If a line in the records below contains "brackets", copy that line.

### Dataset items
• • •

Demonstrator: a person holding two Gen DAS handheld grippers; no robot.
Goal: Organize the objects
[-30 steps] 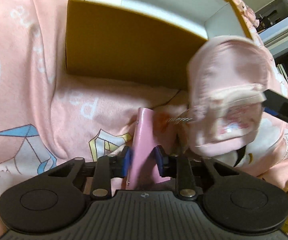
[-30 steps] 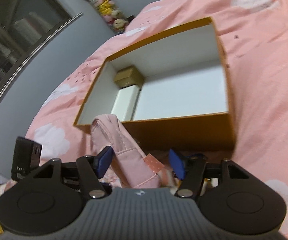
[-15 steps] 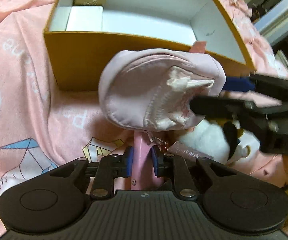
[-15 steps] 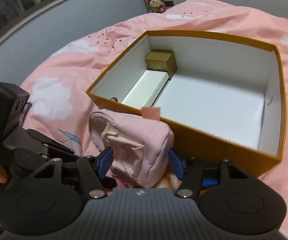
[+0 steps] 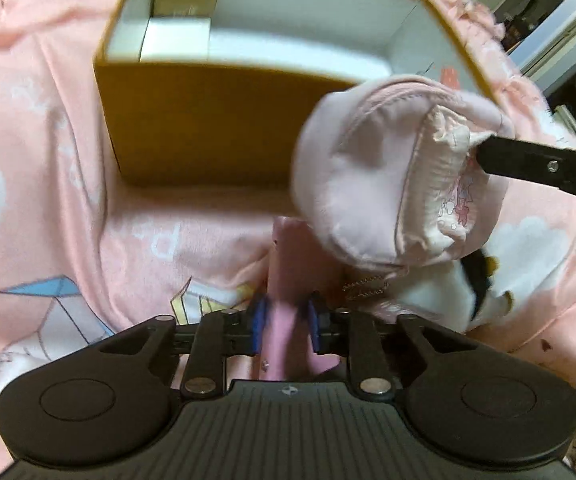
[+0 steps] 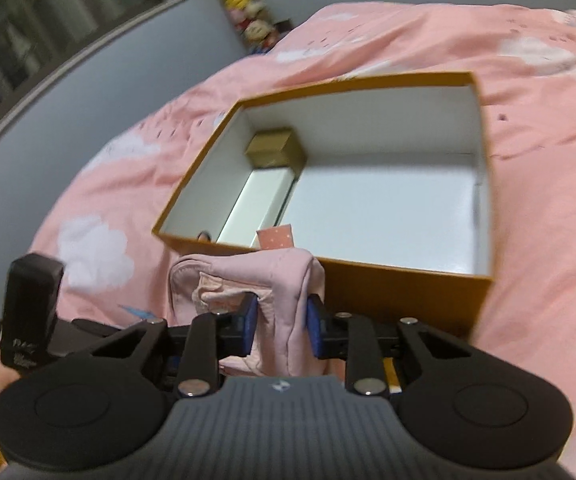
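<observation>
Half a second ago the right tongs stood apart on either side of the pink pouch; now they have closed on a fold of its fabric, and the pouch hangs clear of the bed, just before the near wall of the orange box. That suggests the lift into the box is under way. The left tongs remain pinched narrowly on a pink strap, apparently part of the same pouch. The pouch is soft and padded, pale pink, with a gathered cream pocket and a small cartoon print. Inside the box a gold box and a white box line the left wall.
</observation>
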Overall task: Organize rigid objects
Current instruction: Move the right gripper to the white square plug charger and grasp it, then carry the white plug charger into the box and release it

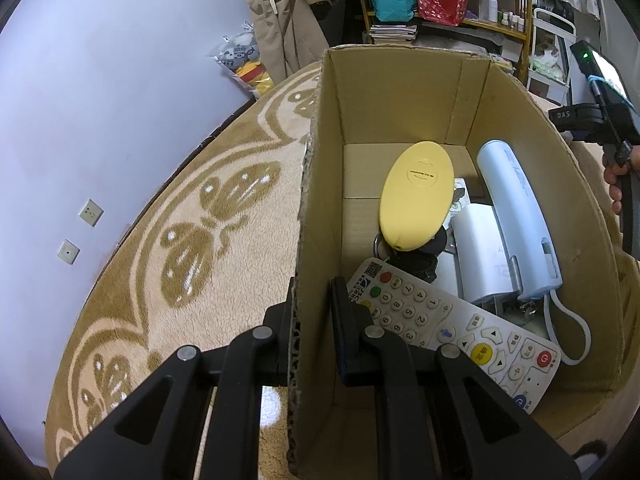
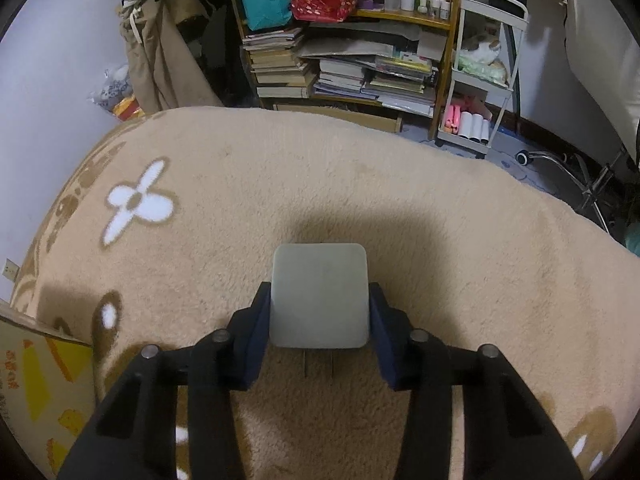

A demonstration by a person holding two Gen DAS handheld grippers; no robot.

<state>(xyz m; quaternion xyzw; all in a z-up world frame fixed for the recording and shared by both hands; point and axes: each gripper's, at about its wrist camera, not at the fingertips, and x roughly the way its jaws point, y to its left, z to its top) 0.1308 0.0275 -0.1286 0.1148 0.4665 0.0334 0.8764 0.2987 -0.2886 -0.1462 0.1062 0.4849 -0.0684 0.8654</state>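
Observation:
In the left wrist view, my left gripper (image 1: 310, 320) is shut on the near-left wall of an open cardboard box (image 1: 316, 184), one finger outside and one inside. The box holds a yellow oval case (image 1: 418, 196), a white remote control (image 1: 452, 328), a pale blue handset with a cord (image 1: 516, 216) and a white block (image 1: 480, 248). In the right wrist view, my right gripper (image 2: 319, 320) is shut on a white square plug adapter (image 2: 319, 294), its two prongs pointing back toward me, held just above the blanket.
A beige fleece blanket (image 2: 400, 200) with brown and white flower patterns covers the surface. The box's corner (image 2: 36, 380) shows at the lower left of the right wrist view. Bookshelves (image 2: 340, 68), a white cart (image 2: 480, 80) and hanging clothes stand beyond. The right gripper's handle (image 1: 600, 120) shows past the box.

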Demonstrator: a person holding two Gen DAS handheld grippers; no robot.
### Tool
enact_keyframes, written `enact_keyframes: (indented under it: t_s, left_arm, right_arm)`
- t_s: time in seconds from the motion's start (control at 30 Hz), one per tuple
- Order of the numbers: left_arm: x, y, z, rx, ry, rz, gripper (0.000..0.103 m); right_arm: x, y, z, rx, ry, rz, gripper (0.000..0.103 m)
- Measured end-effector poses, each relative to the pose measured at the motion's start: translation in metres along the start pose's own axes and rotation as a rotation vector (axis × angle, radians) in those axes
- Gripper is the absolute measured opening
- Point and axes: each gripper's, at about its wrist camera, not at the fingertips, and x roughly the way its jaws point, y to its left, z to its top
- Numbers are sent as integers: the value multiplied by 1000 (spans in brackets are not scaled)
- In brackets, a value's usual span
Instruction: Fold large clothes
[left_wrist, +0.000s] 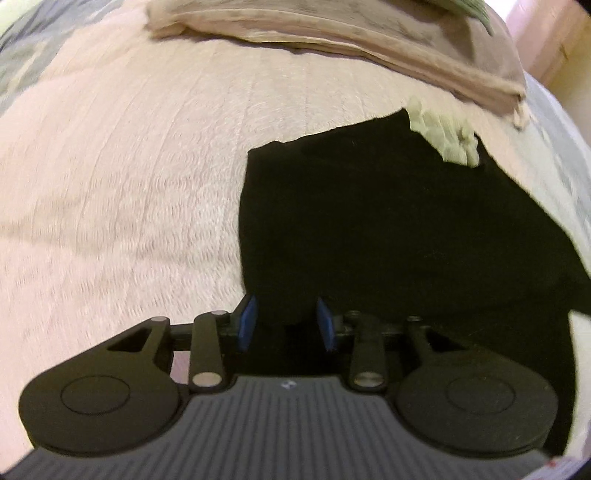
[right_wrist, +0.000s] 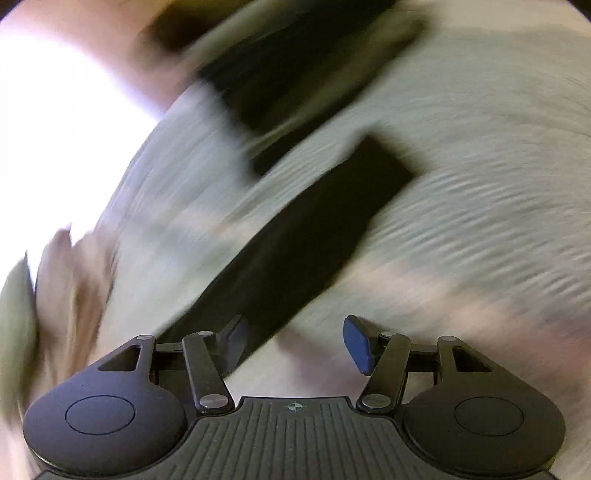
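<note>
Black garment sits between my left gripper pads, grip uncertain; right gripper gapes empty at its 10 o'clock strip — I'd lift slowly, edges level

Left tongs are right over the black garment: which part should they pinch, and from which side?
Pinch the black garment at its near-left corner, just ahead of the open left tongs, coming in low from the near side. Two straight edges meet there on the pink bedspread, so one pad can probably slide under.
</note>
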Motion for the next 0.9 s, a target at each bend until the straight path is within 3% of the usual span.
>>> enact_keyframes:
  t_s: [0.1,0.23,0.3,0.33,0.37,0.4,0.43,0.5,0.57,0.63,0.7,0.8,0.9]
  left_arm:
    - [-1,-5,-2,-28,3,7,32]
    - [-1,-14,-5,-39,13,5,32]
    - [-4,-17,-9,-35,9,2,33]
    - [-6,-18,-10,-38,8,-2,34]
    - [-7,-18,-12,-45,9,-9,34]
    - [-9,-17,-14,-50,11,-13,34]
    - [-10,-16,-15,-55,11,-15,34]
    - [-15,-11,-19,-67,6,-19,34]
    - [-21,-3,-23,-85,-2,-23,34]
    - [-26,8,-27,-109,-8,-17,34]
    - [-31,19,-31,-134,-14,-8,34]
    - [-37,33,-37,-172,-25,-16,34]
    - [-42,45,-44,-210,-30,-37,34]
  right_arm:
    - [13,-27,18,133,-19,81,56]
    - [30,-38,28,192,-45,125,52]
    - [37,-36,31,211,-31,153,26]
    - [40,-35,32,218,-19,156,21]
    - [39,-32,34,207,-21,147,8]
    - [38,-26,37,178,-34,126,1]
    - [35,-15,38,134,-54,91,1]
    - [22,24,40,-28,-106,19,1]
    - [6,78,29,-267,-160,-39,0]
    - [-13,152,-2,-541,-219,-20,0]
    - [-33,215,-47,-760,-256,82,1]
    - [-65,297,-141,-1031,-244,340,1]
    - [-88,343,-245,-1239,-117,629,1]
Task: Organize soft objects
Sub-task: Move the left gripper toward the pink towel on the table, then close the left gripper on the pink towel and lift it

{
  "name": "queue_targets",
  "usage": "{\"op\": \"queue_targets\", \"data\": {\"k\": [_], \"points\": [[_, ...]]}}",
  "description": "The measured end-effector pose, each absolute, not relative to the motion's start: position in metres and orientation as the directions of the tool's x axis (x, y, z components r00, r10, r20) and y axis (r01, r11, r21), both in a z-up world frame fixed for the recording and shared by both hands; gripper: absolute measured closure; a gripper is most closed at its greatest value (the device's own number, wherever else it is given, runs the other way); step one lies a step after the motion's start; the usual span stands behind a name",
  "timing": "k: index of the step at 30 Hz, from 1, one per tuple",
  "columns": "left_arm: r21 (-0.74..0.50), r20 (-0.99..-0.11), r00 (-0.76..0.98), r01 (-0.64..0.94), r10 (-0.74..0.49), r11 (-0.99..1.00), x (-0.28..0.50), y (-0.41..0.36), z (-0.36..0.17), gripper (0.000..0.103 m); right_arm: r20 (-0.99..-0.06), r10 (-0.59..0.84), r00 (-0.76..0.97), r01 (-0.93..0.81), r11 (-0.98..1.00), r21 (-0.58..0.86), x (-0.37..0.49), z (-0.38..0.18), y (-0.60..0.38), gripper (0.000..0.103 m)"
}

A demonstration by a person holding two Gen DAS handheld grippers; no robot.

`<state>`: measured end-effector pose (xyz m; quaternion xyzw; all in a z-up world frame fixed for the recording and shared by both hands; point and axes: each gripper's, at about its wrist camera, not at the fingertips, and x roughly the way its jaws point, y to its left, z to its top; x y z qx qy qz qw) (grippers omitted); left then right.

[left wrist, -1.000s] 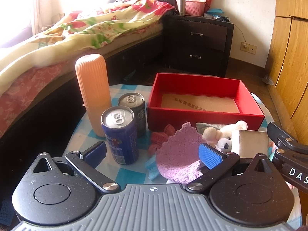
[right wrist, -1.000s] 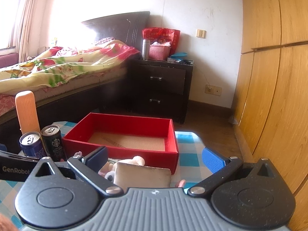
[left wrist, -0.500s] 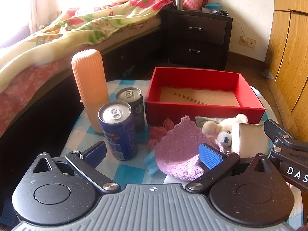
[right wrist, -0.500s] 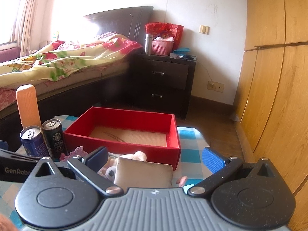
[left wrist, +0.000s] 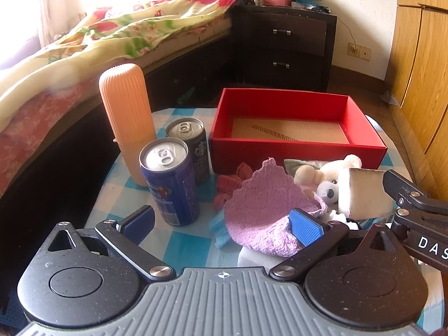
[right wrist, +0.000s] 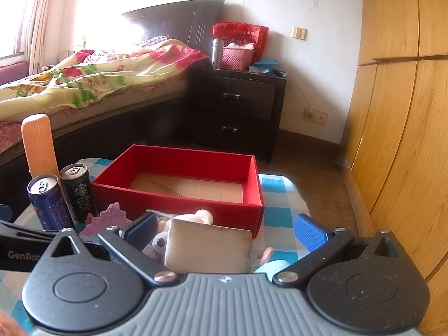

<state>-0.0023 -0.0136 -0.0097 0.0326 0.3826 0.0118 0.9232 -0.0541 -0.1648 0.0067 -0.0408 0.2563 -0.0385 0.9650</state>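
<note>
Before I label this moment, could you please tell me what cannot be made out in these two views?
- Left view: the toy bear's body is hidden behind the purple cloth and the sponge block.
- Right view: a light blue soft thing is mostly covered by the right gripper body.
- Both views: the can label print is too small to read.
- Left view: the sock is mostly hidden behind the bear.

Non-task clutter on checkered table
Two cans [left wrist: 179, 165] are stood beside orange ribbed bottle [left wrist: 127, 120]; bed [right wrist: 92, 81] and nightstand [right wrist: 238, 112] are seen behind.
</note>
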Motion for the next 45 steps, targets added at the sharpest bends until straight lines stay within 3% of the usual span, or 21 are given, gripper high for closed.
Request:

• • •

### Answer to the problem
- Numbers are sent as integers: the value multiplied by 1000 (spans in brackets are not scaled)
- In brackets, a value's usual span

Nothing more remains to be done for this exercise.